Syntactic formalisms

Next: Meta syntax Up: The Language Previous: Inference

Syntactic formalisms

Language processors frequently have to manipulate the language in the source level. Instead of depending on external tools such as parser generators and lexer generators, parsing and lexical analysis constructs are integrated with the Prop language in the form of syntax classes and lexer classes.

In addition, higher level syntactic formalisms are also available. Some of these are:

Lisp-like meta quoting. Using meta-quoting, programs can manipulate a language in its source level syntax. Translation into the abstract syntax is done automatically by the translator. This makes it possible to express complex program transformations using a succinct syntax.
Pretty printing.

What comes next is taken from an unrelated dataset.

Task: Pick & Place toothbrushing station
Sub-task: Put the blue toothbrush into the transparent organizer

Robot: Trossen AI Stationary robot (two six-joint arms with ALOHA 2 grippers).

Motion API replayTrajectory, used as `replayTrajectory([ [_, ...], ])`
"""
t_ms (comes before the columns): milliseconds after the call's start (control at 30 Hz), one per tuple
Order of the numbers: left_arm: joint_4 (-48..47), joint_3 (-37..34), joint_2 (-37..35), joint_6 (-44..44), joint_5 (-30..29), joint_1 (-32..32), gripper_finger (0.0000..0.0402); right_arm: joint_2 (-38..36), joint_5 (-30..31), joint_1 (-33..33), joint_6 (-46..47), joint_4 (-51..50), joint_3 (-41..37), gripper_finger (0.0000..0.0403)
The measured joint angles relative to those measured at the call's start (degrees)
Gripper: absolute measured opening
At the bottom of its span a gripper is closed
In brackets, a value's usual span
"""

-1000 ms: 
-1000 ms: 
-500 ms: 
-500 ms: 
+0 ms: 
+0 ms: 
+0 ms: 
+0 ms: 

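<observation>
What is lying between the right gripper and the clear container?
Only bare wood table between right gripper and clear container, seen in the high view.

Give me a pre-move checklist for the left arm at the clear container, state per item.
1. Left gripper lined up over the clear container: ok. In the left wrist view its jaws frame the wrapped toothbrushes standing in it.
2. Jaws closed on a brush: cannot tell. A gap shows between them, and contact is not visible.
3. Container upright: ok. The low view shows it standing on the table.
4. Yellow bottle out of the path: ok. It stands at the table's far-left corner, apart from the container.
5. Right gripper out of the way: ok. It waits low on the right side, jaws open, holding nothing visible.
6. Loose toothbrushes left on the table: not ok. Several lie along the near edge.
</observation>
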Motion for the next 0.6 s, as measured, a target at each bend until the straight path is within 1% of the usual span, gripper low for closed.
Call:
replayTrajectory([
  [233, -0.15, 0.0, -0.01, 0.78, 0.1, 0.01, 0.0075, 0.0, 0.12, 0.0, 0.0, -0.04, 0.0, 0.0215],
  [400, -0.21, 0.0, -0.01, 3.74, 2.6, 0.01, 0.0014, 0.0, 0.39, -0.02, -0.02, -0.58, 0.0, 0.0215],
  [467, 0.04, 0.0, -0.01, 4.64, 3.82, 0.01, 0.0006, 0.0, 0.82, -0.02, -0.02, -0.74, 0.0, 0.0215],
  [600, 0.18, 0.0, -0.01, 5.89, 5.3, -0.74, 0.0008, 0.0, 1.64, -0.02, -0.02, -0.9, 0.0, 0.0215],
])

Algebraic datatypes may specify their pretty printed format in a declarative manner.

Lexical analysis

The scanner class mechanism in Prop provides functionalities similar to what is offered in modern lexical analyzer generators such as lex[Les75], flex[Pax90], and dlg[PDC91] etc. Instances of scanner classes are simply lexical scanners (with possibly additional encapsulated states) taking input from a I/O stream and generating a stream of lexemes.

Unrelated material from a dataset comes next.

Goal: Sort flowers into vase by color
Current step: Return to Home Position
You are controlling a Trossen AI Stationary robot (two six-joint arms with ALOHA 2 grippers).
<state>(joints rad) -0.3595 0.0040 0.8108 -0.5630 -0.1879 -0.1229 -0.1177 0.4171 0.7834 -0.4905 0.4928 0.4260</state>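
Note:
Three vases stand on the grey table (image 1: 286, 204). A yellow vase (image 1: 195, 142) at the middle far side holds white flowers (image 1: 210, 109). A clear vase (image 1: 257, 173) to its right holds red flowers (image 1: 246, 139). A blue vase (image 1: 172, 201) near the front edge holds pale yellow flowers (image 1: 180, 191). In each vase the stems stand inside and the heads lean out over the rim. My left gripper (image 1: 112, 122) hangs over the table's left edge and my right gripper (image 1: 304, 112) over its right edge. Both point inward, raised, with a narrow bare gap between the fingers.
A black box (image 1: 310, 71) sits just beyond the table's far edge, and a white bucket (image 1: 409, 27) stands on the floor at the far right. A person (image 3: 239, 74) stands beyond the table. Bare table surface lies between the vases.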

Unit datatypes (i.e. algebraic datatypes with only non-argument taking variants) can be used to stand for lexemes generated by a lexical scanner. These lexemes are also used as terminals inside a syntax definition. Optional string and/or regular expression patterns may be attached to a lexeme, which can used to specialize a lexical scanner inside a scanner class. For example, the following datatype definition defines a set of lexemes for the C language.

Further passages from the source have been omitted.